When a movie opens with a scene of a little boy failing his tough brothers by being too sensitive to shoot a farm animal in the head…
When a movie's toughest guy describes a future killing blow to his worst enemy…
When a movie has a scene in which a big brother balks at his younger brother's pleas for rescue and suggests he needs to fight his own battles…
Well, it's hard not to see where that movie's plot lines will converge.
Unless, of course, you're taking all of the movie's (many) violent threats equally seriously in which case you'll be giving soft Jack some competition in the sobbing and quivering department. This is one brutal movie. Most Hollywood pictures worship tough guys and "Man up!" character arc narratives are common enough (Jack is going to have to quit with the sensitivity and make peace with the gun) but few of them go this far.
[SPOILER] Let's just say that in the summer of Magic Mike I didn't expect that the only balls we'd see onscreen would be severed and bloody and ready for their own closeup. In moments like this and elsewhere Lawless plays like a grotesque parody of tough guy posturing and masculine angst. It's balls are actually out while Labeouf tries to find his. Meanwhile Tom Hardy Brando-mumbles his way through scenes with his polar opposite Guy Pearce all preening and precise. Numerous characters, not just Forrest the Immortal, survive killing blows to demonstrate their manliness. Even the quickly dispatched henchman (like brilliant character actor Noah Taylor) are ressurected without a fuss. [/SPOILERS]
Lawless is far too generic a title for the movie's specificity for better and worse. The acting is always…uh… enthusiastic (Why is Mia Wasikowska cocking her head and flirting with such modernity when playing a preacher's daughter in the 30s who uses words like "courtin'"? Why is Guy Pearce adding another tic, however vivid, to the twenty-five he's already assembled for his character?). The movie's fetishistic relationship to feet is also of interest. There's a dramatically blunt shot of an expensive shoe blocking a door, another shoe as an amusing totem of humiliation, and a good sort of funny scene where the washing of feet in a church churns up several emotions… as well as the contents of Jack's stomachs.
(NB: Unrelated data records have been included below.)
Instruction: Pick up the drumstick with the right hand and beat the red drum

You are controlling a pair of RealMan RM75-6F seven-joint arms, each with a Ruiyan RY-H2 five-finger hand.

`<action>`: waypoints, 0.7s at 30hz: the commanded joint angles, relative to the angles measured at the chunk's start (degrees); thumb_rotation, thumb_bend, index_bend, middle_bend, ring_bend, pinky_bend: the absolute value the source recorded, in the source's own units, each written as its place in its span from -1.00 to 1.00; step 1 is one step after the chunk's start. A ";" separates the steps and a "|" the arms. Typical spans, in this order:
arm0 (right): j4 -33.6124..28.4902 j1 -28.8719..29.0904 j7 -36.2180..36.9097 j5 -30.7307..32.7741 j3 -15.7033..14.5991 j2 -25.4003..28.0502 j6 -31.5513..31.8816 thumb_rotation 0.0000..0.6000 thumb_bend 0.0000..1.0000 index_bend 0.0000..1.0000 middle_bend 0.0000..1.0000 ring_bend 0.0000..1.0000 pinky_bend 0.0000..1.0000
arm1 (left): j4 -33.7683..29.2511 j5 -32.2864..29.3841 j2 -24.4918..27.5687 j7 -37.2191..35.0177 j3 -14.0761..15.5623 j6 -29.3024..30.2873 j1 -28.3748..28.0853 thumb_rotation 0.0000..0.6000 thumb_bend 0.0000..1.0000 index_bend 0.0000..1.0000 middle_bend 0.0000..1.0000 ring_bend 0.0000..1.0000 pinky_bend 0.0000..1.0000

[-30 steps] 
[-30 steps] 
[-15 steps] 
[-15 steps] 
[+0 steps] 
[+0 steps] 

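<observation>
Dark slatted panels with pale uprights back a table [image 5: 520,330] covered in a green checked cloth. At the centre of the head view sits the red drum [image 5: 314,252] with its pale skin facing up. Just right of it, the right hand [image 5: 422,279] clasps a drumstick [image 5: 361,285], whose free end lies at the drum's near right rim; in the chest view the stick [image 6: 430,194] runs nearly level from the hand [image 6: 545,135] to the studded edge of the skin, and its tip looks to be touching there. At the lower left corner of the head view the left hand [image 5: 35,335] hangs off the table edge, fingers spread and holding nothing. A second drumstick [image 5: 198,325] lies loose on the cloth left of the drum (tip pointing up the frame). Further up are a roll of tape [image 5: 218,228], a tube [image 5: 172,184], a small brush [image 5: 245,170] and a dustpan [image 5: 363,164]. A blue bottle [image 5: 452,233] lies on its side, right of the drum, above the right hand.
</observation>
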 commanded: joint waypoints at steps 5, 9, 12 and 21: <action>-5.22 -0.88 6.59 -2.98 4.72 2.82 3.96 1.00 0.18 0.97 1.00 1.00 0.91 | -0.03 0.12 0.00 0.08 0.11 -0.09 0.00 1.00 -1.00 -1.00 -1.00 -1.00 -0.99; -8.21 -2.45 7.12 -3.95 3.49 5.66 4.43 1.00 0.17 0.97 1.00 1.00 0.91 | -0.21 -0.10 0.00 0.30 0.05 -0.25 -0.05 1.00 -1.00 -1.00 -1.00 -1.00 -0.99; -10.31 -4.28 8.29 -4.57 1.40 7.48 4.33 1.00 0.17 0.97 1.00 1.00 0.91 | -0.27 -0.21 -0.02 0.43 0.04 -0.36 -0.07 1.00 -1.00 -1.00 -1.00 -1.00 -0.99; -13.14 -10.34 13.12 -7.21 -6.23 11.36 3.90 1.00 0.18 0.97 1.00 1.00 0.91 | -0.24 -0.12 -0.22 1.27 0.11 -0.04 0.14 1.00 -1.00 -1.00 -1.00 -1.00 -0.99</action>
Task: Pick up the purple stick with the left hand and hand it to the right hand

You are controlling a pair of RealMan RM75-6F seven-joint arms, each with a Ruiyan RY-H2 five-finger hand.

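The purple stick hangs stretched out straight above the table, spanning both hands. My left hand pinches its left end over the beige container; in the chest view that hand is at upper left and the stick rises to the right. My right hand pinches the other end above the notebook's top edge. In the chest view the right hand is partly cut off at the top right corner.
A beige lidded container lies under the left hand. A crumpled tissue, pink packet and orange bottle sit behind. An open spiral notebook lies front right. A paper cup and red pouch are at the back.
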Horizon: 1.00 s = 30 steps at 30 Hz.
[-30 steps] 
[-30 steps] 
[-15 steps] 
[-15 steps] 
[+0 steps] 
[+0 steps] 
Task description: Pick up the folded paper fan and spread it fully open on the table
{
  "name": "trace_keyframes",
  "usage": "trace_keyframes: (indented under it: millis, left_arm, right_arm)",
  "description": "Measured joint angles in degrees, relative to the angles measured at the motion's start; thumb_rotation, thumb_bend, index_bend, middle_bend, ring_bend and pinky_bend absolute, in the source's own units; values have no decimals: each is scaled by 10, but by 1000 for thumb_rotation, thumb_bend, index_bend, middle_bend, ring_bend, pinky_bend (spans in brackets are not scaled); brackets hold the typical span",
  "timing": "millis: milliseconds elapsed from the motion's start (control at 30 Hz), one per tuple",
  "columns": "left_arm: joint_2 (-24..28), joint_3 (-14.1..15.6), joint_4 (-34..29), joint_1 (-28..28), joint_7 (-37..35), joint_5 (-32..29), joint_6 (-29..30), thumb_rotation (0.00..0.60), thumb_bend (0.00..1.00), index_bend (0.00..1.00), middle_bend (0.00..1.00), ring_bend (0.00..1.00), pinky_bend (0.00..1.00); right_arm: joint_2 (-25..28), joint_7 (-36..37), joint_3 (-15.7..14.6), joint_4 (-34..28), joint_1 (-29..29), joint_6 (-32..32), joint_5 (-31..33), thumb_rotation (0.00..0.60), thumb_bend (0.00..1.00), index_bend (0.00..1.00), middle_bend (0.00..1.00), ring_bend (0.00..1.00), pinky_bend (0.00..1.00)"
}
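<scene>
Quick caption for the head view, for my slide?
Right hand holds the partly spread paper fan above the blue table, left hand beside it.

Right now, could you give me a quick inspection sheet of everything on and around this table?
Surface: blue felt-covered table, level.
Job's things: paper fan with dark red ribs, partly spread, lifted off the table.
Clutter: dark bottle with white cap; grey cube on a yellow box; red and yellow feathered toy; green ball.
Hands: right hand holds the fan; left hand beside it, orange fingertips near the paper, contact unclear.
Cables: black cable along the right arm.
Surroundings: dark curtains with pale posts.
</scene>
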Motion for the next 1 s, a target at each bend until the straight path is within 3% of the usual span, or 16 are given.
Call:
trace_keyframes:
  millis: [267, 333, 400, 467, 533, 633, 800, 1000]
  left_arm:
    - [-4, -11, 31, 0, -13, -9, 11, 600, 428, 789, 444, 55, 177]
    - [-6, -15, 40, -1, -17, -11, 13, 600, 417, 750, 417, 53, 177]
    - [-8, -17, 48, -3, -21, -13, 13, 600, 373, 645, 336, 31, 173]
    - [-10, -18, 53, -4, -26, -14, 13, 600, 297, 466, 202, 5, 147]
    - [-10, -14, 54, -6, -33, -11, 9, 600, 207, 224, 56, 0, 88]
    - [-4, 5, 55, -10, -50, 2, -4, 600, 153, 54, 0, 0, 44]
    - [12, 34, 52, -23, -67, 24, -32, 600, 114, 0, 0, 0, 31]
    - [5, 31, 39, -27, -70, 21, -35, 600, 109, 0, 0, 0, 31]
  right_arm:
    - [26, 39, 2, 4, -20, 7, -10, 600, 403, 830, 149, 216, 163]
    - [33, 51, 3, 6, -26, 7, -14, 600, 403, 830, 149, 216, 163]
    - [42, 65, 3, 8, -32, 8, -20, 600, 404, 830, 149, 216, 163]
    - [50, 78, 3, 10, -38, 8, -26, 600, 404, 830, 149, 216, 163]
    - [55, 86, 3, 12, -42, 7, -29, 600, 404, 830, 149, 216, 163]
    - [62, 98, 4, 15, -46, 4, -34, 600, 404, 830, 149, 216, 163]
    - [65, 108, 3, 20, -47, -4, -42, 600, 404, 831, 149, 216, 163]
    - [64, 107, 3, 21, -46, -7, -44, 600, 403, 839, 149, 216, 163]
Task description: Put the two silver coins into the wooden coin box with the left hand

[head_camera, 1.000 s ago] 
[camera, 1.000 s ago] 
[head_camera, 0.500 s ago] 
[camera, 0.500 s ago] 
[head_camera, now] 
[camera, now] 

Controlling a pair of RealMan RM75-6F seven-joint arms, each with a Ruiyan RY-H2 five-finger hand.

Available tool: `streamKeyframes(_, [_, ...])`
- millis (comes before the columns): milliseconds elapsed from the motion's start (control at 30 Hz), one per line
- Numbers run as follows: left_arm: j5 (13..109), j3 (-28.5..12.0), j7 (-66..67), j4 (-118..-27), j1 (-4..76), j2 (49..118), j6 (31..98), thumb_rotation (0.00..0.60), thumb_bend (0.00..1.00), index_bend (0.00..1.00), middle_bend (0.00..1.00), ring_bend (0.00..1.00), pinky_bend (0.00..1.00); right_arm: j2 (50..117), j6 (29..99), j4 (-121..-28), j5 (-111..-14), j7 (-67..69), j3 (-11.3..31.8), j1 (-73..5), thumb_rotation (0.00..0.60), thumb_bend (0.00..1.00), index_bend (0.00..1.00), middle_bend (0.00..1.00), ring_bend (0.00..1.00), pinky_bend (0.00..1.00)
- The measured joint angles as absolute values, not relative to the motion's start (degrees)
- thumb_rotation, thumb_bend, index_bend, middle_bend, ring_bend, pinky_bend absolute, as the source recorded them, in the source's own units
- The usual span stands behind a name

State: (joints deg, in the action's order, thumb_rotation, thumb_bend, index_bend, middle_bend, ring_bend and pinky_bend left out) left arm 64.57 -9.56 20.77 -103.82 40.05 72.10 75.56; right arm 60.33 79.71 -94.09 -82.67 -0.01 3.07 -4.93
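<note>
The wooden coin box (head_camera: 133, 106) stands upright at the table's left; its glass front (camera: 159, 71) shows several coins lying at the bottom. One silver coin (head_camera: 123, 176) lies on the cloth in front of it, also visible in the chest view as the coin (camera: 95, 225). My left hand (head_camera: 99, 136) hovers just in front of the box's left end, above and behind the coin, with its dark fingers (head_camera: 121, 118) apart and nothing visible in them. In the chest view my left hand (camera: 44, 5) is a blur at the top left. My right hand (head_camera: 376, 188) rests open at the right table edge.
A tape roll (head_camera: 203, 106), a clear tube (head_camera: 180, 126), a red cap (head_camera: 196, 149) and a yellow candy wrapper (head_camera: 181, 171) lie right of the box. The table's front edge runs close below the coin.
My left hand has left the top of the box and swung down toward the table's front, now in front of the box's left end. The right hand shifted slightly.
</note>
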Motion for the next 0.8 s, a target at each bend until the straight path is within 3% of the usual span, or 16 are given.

The best scene even hits as forcefully as tommy guns. A dreamy romantic walk through weeping willows late in the movie suddenly upends its own mood (twice!) with dramatic POV switches; same scene, entirely different feelings, all of them perfectly pitched.
But as the movie veers drunkenly from mediocre to great, and as it awkwardly stumbles between the fun of its over the top acting and the serious beats of its familiar crime drama plot, you get the sense that it was a nightmare in the editing room. Missing scenes are, for instance, the likely culprit when it comes to ex-dancer Maggie Beauford (Jessica Chastain). She's introduced forcefully but the potency of her walk on feels curiously unearned given her always sketchy appearances thereafter. She's merely decorative but the movie insists she's functional.
Lawless was originally titled The Wettest County which is far more specific than Lawless though admittedly less flashy and equally ill suited to the movie. "Wettest" refers to the moonshine but Hillcoat is a very serious director and his preferred poison in every scene is blood. It's too bad, really. The actors are eager to get shitfaced but the movie is a teetotaler.